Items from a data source
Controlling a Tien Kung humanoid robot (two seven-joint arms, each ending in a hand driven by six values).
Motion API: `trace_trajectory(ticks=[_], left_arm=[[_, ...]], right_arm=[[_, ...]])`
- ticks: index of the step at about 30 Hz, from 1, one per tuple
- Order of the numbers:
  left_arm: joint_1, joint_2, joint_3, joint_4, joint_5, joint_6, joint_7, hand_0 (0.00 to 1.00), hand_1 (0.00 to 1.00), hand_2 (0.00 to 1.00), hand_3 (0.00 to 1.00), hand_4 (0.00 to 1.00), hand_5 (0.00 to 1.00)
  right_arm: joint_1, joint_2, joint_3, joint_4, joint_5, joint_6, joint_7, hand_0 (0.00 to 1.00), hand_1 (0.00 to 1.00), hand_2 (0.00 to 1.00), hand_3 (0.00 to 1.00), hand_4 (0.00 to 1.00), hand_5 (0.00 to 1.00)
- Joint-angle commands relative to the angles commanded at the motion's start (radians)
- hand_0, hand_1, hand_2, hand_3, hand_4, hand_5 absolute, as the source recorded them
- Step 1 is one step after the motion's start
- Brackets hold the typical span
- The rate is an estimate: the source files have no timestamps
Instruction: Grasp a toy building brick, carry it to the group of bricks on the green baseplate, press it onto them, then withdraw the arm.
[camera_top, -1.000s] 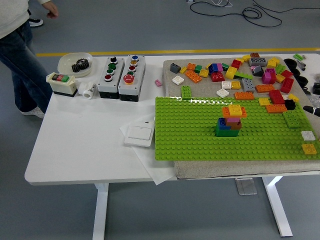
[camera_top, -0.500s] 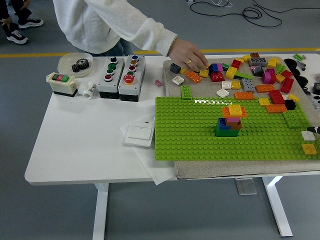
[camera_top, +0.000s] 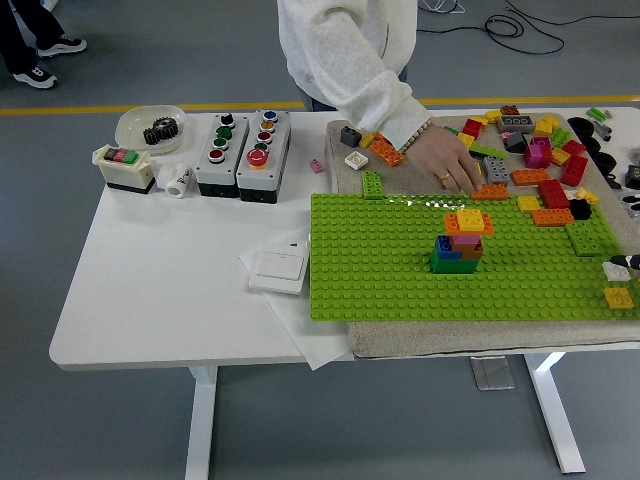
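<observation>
- Across the white table (camera_top: 170, 290), spread flat toward the right side: green baseplate (camera_top: 380, 270) on a grey mat (camera_top: 440, 338)
- Reaching over from the far side: person in a pale sweater (camera_top: 350, 50); hand (camera_top: 447, 160) pressed palm-down among the loose bricks (camera_top: 545, 185) just behind the baseplate's far edge, fingers together and curled over them; cannot tell whether any brick is gripped
- Left of the mat: two grey button boxes (camera_top: 243, 152); white bowl (camera_top: 148, 126) holding dark gears
- Near the baseplate's middle: small stack of bricks (camera_top: 461, 242), orange and yellow on top, blue and green below
- At the right edge: only a dark tip (camera_top: 628, 260) by a white brick (camera_top: 617, 271); fingers impossible to judge
</observation>
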Motion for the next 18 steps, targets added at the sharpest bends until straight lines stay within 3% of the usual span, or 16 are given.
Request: trace_trajectory(ticks=[9, 18], left_arm=[[-0.009, -0.001, 0.009, 0.001, 0.0, 0.006, 0.002, 0.824, 0.805, 0.809, 0.607, 0.681, 0.597], [-0.007, -0.006, -0.007, 0.001, 0.0, 0.003, 0.0, 0.824, 0.805, 0.81, 0.605, 0.678, 0.6]], right_arm=[[0.005, -0.002, 0.015, 0.02, 0.032, -0.034, 0.009, 0.808, 0.78, 0.802, 0.852, 0.998, 0.414], [0.0, -0.008, 0.009, 0.022, 0.02, 0.011, 0.012, 0.795, 0.779, 0.8, 0.849, 0.995, 0.408]])
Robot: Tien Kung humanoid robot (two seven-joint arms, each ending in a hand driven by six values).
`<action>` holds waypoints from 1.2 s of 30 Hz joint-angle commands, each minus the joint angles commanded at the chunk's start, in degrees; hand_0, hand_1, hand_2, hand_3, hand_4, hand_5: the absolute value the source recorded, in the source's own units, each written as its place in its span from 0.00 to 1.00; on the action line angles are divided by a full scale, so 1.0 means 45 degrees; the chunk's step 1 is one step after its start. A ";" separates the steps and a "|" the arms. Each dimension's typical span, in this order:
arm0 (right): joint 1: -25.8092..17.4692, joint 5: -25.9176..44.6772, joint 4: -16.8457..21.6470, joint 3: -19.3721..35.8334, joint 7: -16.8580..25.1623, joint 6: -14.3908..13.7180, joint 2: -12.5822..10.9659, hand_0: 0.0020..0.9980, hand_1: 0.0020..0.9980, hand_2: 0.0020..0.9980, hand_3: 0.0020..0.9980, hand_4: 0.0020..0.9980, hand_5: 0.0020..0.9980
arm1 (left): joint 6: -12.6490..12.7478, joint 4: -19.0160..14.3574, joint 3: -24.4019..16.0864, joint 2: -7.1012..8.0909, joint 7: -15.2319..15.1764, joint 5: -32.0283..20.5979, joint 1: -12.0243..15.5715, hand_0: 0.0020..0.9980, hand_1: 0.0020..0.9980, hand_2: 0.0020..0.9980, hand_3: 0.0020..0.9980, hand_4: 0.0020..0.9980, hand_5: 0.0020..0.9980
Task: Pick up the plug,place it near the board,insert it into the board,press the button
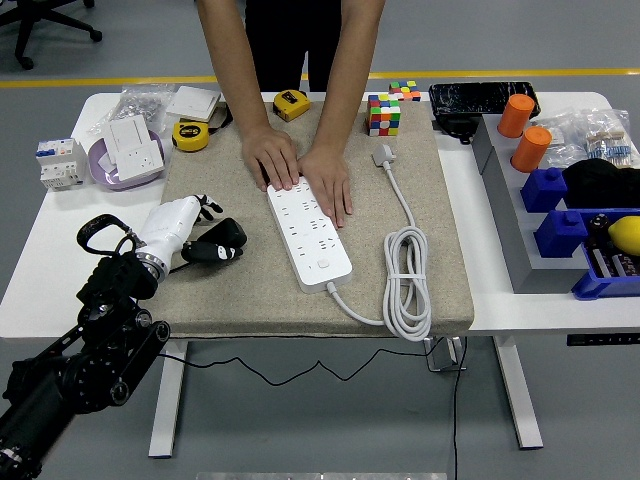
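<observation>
A black plug lies low on the beige mat, left of the white power board. My left hand, white with black fingertips, has its fingers curled around the plug's left end. The board's round button sits near its front end. A person at the far side presses both hands flat on the board's far end. The board's own white cable lies coiled to the right, ending in a white plug. My right arm does not show.
Two yellow tape measures, a purple bowl with a white socket and a breaker sit at the left. A colour cube stands behind the mat. Grey and blue bins with orange cylinders fill the right.
</observation>
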 joint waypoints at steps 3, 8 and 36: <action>-0.0002 -0.0029 0.0000 0.0038 -0.0010 0.0000 -0.0008 0.82 0.73 0.71 0.71 1.00 0.63 | 0.0110 -0.0021 0.0053 -0.0026 -0.0050 0.0000 0.0010 0.34 0.33 0.39 0.47 0.91 0.25; 0.0010 0.0002 0.0000 0.0009 -0.0003 -0.0006 -0.0016 0.82 0.73 0.71 0.71 1.00 0.63 | 0.0097 -0.0032 0.0108 -0.0044 -0.0031 0.0000 -0.0011 0.30 0.25 0.34 0.43 0.80 0.21; 0.0107 0.0208 0.0000 -0.0368 -0.0039 -0.0009 -0.0066 0.82 0.73 0.71 0.71 1.00 0.63 | 0.0325 -0.0063 0.3673 0.0295 -0.0534 -0.0452 -0.2041 0.31 0.25 0.32 0.40 0.72 0.23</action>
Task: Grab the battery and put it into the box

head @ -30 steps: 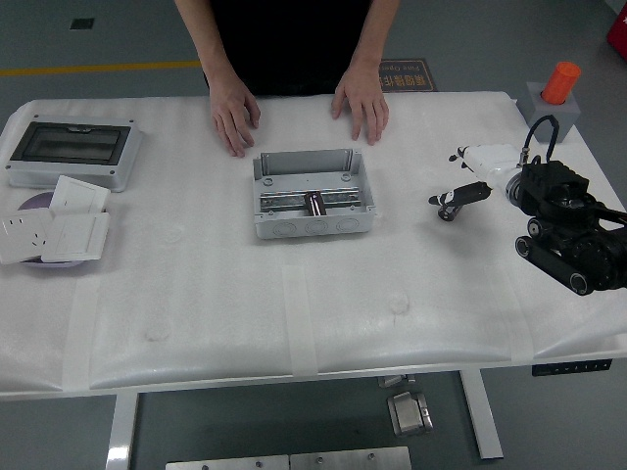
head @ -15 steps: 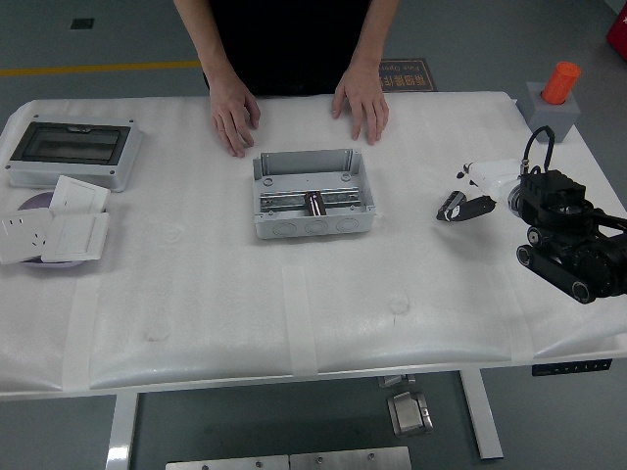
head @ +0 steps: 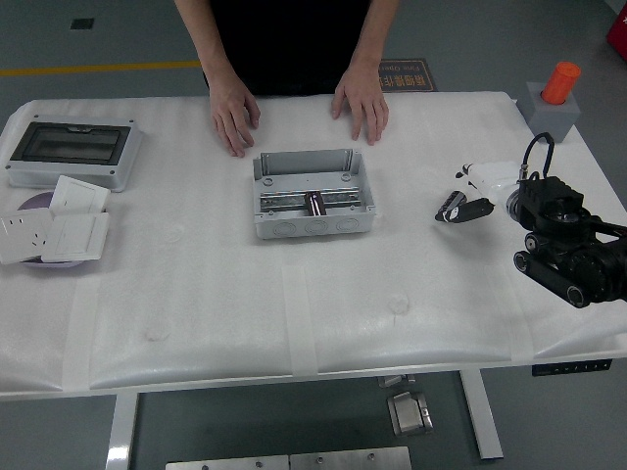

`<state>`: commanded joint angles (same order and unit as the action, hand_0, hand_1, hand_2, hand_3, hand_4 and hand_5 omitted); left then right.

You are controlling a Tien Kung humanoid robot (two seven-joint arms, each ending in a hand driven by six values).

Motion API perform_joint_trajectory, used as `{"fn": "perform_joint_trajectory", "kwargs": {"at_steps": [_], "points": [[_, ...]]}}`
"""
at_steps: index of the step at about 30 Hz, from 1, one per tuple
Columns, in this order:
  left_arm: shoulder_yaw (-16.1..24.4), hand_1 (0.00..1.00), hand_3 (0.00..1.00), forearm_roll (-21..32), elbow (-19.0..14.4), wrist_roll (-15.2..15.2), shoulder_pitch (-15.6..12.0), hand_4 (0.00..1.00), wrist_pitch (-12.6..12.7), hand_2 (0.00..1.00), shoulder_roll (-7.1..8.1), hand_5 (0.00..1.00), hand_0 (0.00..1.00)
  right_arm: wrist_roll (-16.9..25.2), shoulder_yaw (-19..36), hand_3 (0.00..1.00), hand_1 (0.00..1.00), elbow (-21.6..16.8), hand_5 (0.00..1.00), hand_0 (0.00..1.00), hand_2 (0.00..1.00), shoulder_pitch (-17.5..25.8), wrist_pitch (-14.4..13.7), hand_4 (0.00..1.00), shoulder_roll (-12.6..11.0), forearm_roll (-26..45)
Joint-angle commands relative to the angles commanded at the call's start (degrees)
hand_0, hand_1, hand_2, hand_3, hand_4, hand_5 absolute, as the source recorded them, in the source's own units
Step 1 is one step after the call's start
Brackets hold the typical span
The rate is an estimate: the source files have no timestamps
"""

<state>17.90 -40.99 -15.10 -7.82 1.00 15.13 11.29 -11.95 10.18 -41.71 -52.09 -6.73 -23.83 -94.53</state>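
Already the battery [head: 315, 203] seems to sit where the task wants it — a small dark block lying on the metal rail inside the open grey box [head: 313, 194], which stands a little beyond the table's centre, toward twelve o'clock. Judging from that alone, the placing looks done and little is left but to clear the arm away. The right hand [head: 509, 201] hangs at about three o'clock from the box, well apart from it, above the white table [head: 294, 313]; a dark finger [head: 460, 208] points back toward the box, but whether the fingers are spread or curled I cannot tell (the black wrist housing crowds the view and the white parts blend into the tabletop). Nothing can be seen held in it. The left arm does not show at all. At the far edge, around twelve o'clock, a person rests both hands [head: 233, 113] flat, palms down, fingers apart — probably parked there to stay out of the robot's way. Out at nine o'clock lie a lidded enclosure [head: 71, 152] and some white switch plates [head: 59, 223], and at two o'clock an orange cylinder [head: 560, 82] stands on a grey base, all clear of the working area.
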Motion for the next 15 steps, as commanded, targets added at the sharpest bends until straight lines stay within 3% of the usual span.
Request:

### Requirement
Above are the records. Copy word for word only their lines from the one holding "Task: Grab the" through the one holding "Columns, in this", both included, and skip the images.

### Response below
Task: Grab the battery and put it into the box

head @ -30 steps: 
head @ -15 steps: 
head @ +0 steps: 

`<state>`: commanded joint angles (same order and unit as the action, hand_0, hand_1, hand_2, hand_3, hand_4 and hand_5 omitted); left then right.

You are controlling a Tien Kung humanoid robot (two seven-joint arms, each ending in a hand driven by six values).

Motion API perform_joint_trajectory, used as `{"fn": "perform_joint_trajectory", "kwargs": {"at_steps": [_], "points": [[_, ...]]}}`
"""
at_steps: index of the step at about 30 Hz, from 1, one per tuple
Columns, in this order:

Nothing more remains to be added to the answer.